La teoria dei complotti
In qualsiasi città del mondo un progetto del genere sarebbe accolto con tripudio. A Gorizia si pensa invece a un complotto italo-fascista, a oscure lobbies d’affari, ad antivegani, a perfidi odiatori dell’aria pura. L’aeroporto deve rimanere così com’è, un infinito spazio vuoto e inutile. Tutto si trascina tra polemiche montanti: soffiano sul fuoco la sinistra goriziana, ampi settori della minoranza slovena e da buona ultima la Lega Nord, cui va il merito di aver sparso la voce terrorizzante che gli allievi finanzieri si sarebbero “esercitati” vessando con controlli quotidiani i commercianti goriziani. Quando si tratta di farsi del male i goriziani non sono secondi a nessuno e chiedono aiuto ai potenti amici friulani i quali nel 1992 producono un’allarmata interpellanza in Parlamento, ovviamente contraria al progetto. La giunta Valenti e il sottoscritto in prima, considerano la scuola un’occasione di crescita economica per la nostra asfittica città, fanno l’impossibile per vincere questa causa ma nulla possono contro un sistema politico-mediatico (in quel momento al governo c’è la sinistra) che sull’eterno ritornello del “no se pol” vince la sua battaglia. Uno dei profeti che guida quest’armata è il verde Fiorelli, che coinvolge un ministro dell’epoca, il verde Gianni Francesco Mattioli il quale promette a Gorizia, in cambio della famigerata Scuola, una pacconata di miliardi per la realizzazione di un mirabolante “Centro internazionale per lo studio del rischio idrogeologico”, che ovviamente andrà ad arricchire l’elenco dei cadaveri eccellenti che riposano nell’immenso cimitero dello sviluppo goriziano.
Fieno milionario
Ma a questa torta- si fa per dire- manca la ciliegina, che arriva sottoforma di un altro aborto, questa volta escogitato nell’ambito della giunta Illy e portata avanti dal presidente della provincia Giorgio Brandolin che, ben conscio della portata del disastro, tenta di salvare almeno la faccia della sinistra, istituendo quella società per lo sviluppo dell’aeroporto la cui fine ingloriosa è cronaca di questi mesi. A una delle prime riunioni per l’istituzione di questa società ci sono anch’io: sostituisco il sindaco Valenti che ha altri impegni.

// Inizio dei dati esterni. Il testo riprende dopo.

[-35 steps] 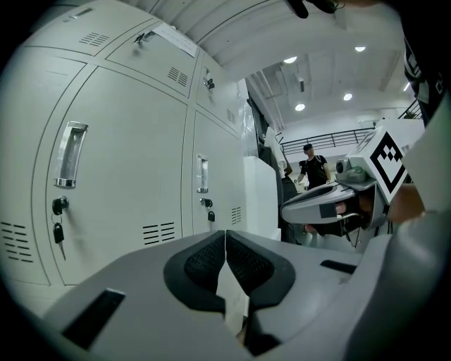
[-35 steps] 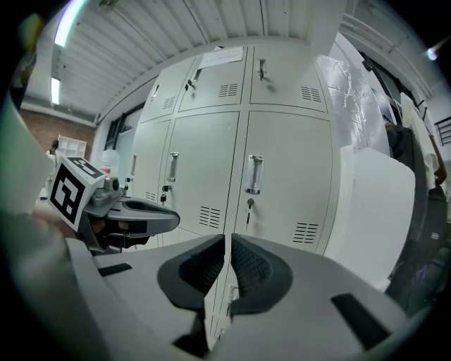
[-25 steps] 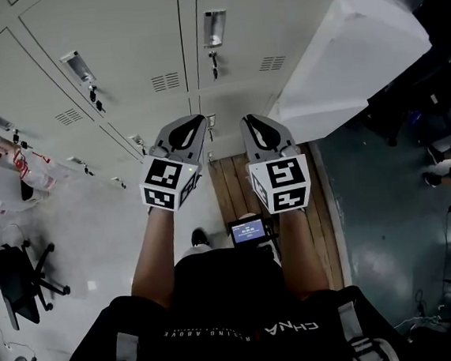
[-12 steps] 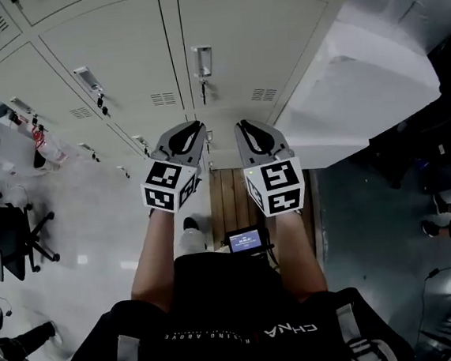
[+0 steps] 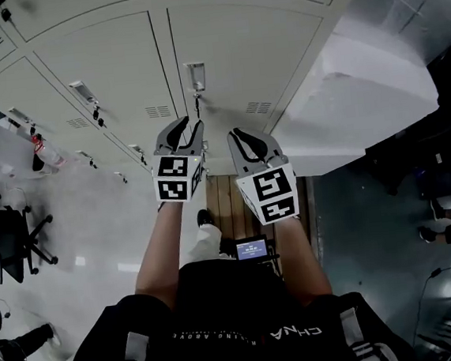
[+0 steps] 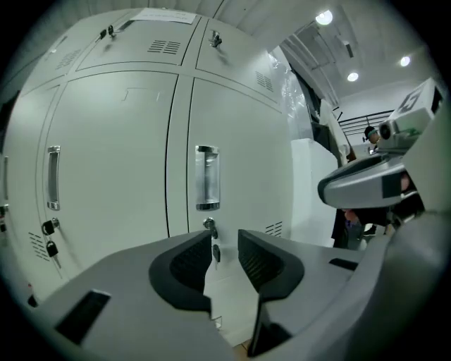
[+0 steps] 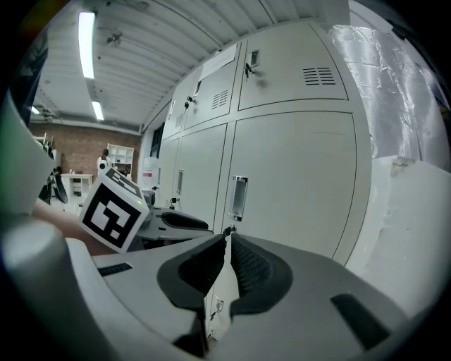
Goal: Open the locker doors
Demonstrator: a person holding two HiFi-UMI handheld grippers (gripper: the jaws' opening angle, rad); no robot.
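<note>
Standing slightly apart, the jaws of the left gripper (image 6: 224, 238) are seen to hold nothing; the lock (image 6: 209, 224) and hanging key (image 6: 215, 252) of a shut locker door (image 6: 243, 127) are framed in the gap, well beyond them. The jaws of the right gripper (image 7: 227, 243) are all but closed (only a thin slit shows) and empty. Both grippers are held side by side before that door, below its handle (image 6: 207, 178).

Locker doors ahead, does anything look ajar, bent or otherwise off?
Nothing stands out. The locker doors in view all sit shut and flush. The nearest door's handle is straight, with a key hanging at the lock beneath.
</note>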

Si guarda il bilancio: nel passivo ci sono i compensi dei vari direttori e funzionari, qualche lavoretto di restauro (circa 100 milioni di lire) negli attivi, a pareggio, è iscritto lo sfalcio dell’erba e la vendita del fieno, evidentemente di prima qualità, per altrettanti cento milioni. Mi sembra una barzelletta e mi oppongo, Brandolin che non è uno sciocco, conviene. I conti vengono rifatti in maniera leggermente più decente e la società viene istituita. La battaglia è vinta, i cento miliardi sono ripudiati, la Scuola non si fa, Gorizia non sarà “meridionalizzata”. Grande soddisfazione tra le pantegane goriziane, che per motivi biecamente razzistici non siedono nel cda pur rappresentando la maggioranza assoluta della popolazione aeroportuale.